PROBLEM
Return the listing in full, word for word.

START INPUT DATA

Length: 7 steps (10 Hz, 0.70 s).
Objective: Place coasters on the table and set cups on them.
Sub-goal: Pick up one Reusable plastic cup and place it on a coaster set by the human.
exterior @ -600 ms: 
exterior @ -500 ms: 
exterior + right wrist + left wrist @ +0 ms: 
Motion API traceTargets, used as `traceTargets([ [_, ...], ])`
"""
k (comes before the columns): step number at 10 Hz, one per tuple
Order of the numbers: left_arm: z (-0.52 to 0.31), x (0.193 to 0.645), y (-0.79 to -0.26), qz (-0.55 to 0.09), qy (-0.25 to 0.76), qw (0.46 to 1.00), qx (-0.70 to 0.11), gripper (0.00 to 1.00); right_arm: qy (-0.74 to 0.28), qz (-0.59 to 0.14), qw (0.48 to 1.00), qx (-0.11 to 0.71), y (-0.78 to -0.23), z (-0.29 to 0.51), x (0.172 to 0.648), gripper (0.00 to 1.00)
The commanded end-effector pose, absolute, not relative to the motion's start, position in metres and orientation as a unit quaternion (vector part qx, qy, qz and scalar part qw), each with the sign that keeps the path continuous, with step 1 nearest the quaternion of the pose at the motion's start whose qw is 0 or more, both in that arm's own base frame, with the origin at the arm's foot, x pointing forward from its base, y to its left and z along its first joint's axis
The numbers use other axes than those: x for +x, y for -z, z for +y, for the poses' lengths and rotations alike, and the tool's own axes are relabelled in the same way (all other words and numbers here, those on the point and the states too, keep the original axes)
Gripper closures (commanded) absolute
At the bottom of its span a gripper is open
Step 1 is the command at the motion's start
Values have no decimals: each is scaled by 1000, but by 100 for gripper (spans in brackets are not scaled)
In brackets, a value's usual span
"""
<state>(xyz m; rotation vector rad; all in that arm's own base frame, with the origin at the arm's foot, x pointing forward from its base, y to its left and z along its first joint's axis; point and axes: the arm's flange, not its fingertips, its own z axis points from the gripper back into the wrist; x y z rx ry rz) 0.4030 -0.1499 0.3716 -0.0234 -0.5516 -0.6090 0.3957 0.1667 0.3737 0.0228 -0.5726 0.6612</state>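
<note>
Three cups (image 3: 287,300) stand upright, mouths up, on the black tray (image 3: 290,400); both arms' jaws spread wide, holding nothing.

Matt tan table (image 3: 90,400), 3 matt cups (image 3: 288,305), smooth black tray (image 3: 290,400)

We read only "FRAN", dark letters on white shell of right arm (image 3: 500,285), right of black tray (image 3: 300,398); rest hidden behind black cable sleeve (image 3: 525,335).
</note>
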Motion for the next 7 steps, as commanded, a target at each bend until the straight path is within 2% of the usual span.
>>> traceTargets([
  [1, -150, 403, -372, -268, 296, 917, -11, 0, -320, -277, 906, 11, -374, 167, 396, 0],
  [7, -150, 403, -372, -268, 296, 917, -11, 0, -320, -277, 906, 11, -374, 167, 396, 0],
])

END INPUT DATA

SOLUTION FOR THIS PROBLEM
Length: 7 steps (10 Hz, 0.70 s).
Objective: Place coasters on the table and set cups on them.
Sub-goal: Pick up one Reusable plastic cup and place it on a coaster set by the human.
exterior @ -600 ms: 
exterior @ -500 ms: 
exterior + right wrist + left wrist @ +0 ms: 
Motion API traceTargets, used as `traceTargets([ [_, ...], ])`
"""
k (comes before the columns): step number at 10 Hz, one per tuple
Order of the numbers: left_arm: z (-0.52 to 0.31), x (0.193 to 0.645), y (-0.79 to -0.26), qz (-0.55 to 0.09), qy (-0.25 to 0.76), qw (0.46 to 1.00), qx (-0.70 to 0.11), gripper (0.00 to 1.00); right_arm: qy (-0.74 to 0.28), qz (-0.59 to 0.14), qw (0.48 to 1.00), qx (-0.11 to 0.71), y (-0.78 to -0.23), z (-0.29 to 0.51), x (0.172 to 0.648), gripper (0.00 to 1.00)
The commanded end-effector pose, absolute, not relative to the motion's start, position in metres and orientation as a unit quaternion (vector part qx, qy, qz and scalar part qw), each with the sign that keeps the path continuous, with step 1 nearest the quaternion of the pose at the motion's start whose qw is 0 or more, both in that arm's own base frame, with the origin at the arm's foot, x pointing forward from its base, y to its left and z along its first joint's axis
The numbers use other axes than those: x for +x, y for -z, z for +y, for the poses' lengths and rotations alike, and the tool's own axes are relabelled in the same way (all other words and numbers here, those on the point and the states too, keep the original axes)
Gripper closures (commanded) absolute
At the bottom of its span a gripper is open
Step 1 is the command at the motion's start
Values have no decimals: each is scaled by 1000, but by 100 for gripper (spans in brackets are not scaled)
In brackets, a value's usual span
"""
<state>(xyz m; rotation vector rad; all in that arm's own base frame, with the origin at the arm's foot, x pointing forward from its base, y to its left and z along its first joint's axis; point and axes: the arm's flange, not its fingertips, its own z axis points from the gripper back into the wrist; x y z rx ry rz) 0.4030 -0.1499 0.3716 -0.0234 -0.5516 -0.6090 0.3957 0.1667 0.3737 0.0228 -0.5726 0.6612</state>
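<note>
Three cups (image 3: 287,300) stand upright, mouths up, on the black tray (image 3: 290,400); both arms' jaws spread wide, holding nothing.

Matt tan table (image 3: 90,400), 3 matt cups (image 3: 288,305), smooth black tray (image 3: 290,400)

We read only "FRAN", dark letters on white shell of right arm (image 3: 500,285), right of black tray (image 3: 300,398); rest hidden behind black cable sleeve (image 3: 525,335).
</note>
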Motion for the next 7 steps, as commanded, a target at each bend until the straight path is within 2% of the usual span.
>>> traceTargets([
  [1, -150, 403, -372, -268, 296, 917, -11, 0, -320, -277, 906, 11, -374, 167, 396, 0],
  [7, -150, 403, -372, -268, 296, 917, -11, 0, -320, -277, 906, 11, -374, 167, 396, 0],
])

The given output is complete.